# Clevr VQA

This notebook provides a step-by-step explanation of the Clevr Visual Question Answering (VQA) system implemented in `main.py`. The system uses the DomiKnowS framework to perform logic-guided VQA tasks.

## Overview

The Clever VQA system is designed to answer questions about images by combining:
1. Visual processing (using ResNet)
2. Logical reasoning (using DomiKnowS inference program)

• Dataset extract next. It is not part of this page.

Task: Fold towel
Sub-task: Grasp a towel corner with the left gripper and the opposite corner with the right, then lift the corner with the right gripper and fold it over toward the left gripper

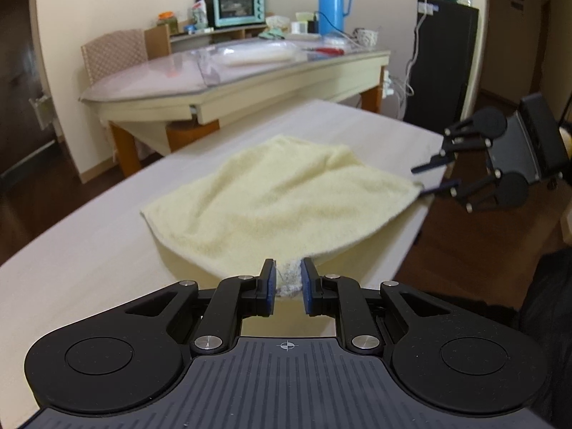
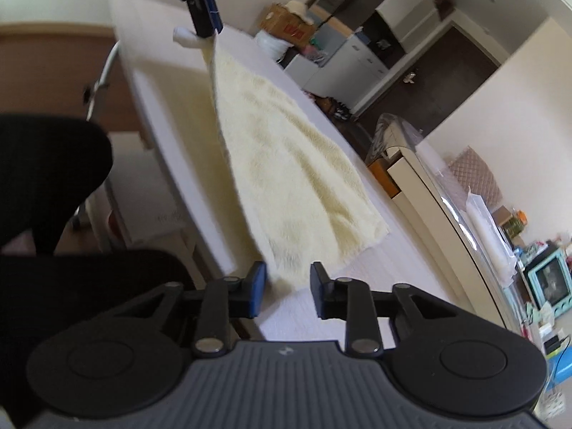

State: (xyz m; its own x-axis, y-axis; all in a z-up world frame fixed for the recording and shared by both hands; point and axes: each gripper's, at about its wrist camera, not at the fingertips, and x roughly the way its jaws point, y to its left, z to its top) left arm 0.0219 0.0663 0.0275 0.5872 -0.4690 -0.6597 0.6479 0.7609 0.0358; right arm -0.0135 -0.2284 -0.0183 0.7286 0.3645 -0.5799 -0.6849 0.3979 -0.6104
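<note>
A pale yellow towel [image 1: 286,196] lies spread on the white table [image 1: 89,257], its near edge lifted. My left gripper [image 1: 289,282] is shut on the towel's near corner, which bunches between the blue pads. In the right wrist view the towel [image 2: 296,178] stretches from the left gripper [image 2: 209,18] at the top toward my right gripper [image 2: 287,286]. The right gripper's jaws stand apart around the towel's other near corner, not closed on it. In the left wrist view the right gripper [image 1: 434,177] sits at the towel's right corner with fingers spread.
A cream table [image 1: 232,82] with a teal oven [image 1: 239,7] and a blue thermos [image 1: 332,0] stands behind. A black cabinet [image 1: 443,64] is at the right. A black chair [image 2: 53,178] is at the table's near side. The table edge [image 1: 404,246] runs close to both grippers.
</note>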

The system can be run in two modes:
- Regular mode: Uses a pre-trained ResNet model for feature extraction
- Dummy mode: Uses a lightweight configuration for testing purposes

Here, we use the dummy mode for demostration. Refer to the readme.md to use the regular mode.
Let's break down the code and understand how it works.


## 1. Imports and Setup

First, we import the necessary libraries and set up the Python path to include the required directories. DomiKnowS needs logging to be set to info to report the progress on training.


In [1]:
import sys
sys.path.append('../../../')
sys.path.append('../../')
sys.path.append('../')
sys.path.append('./')
from domiknows.sensor.pytorch import EdgeSensor, ModuleLearner
from domiknows.sensor.pytorch.sensors import ReaderSensor, FunctionalSensor, FunctionalReaderSensor
from domiknows.program.lossprogram import InferenceProgram
from domiknows.program.model.pytorch import SolverModel
from preprocess import preprocess_dataset, preprocess_folders_and_files
from graph import create_graph
from pathlib import Path
from modules import ResNetPatcher, DummyLinearLearner
import argparse, torch, logging

logging.basicConfig(level=logging.INFO)


Log file for dataNode is in: D:\PycharmProjects\DomiKnowS_interface\test_regr\Clever\logs\datanode.log


[nltk_data] Downloading package punkt to
[nltk_data]     C:\Users\Darius\AppData\Roaming\nltk_data...
[nltk_data]   Package punkt is already up-to-date!
[nltk_data] Downloading package punkt_tab to
[nltk_data]     C:\Users\Darius\AppData\Roaming\nltk_data...
[nltk_data]   Package punkt_tab is already up-to-date!


## 2. Argument Parsing

Next, we set up the command-line arguments that control the behavior of the program.


In [2]:
from types import SimpleNamespace

args = SimpleNamespace(
    train_size=10,
    test_size=10,
    epochs=4,
    lr=1e-6,
    batch_size=1,
    eval_only=False,
    dummy=True,
    tnorm="G",
)

### Explanation of Arguments

- `--train-size`: Number of training examples to use (default: use all available)
- `--test-size`: Number of test examples to use (default: use all available)
- `--epochs`: Number of training epochs (default: 4)
- `--lr` or `--learning-rate`: Learning rate for optimization (default: 1e-6)
- `--batch-size`: Mini-batch size for training (default: 1)
- `--eval-only`: Flag to skip training and only evaluate a pre-trained model
- `--dummy`: Flag to use a lightweight configuration for testing
- `--tnorm`: T-norm to use in the InferenceProgram (choices: "G", "P", "L", default: "G")
  - T-norms are fuzzy logic operators used for combining logical expressions
  - "G" = Gödel t-norm, "P" = Product t-norm, "L" = Łukasiewicz t-norm


## 3. Data Preprocessing

Now we prepare the dataset and create the necessary directories.


In [3]:
CACHE_DIR = preprocess_folders_and_files(args.dummy)
NUM_INSTANCES = 10
device = "cpu"
dataset = preprocess_dataset(args, NUM_INSTANCES, CACHE_DIR)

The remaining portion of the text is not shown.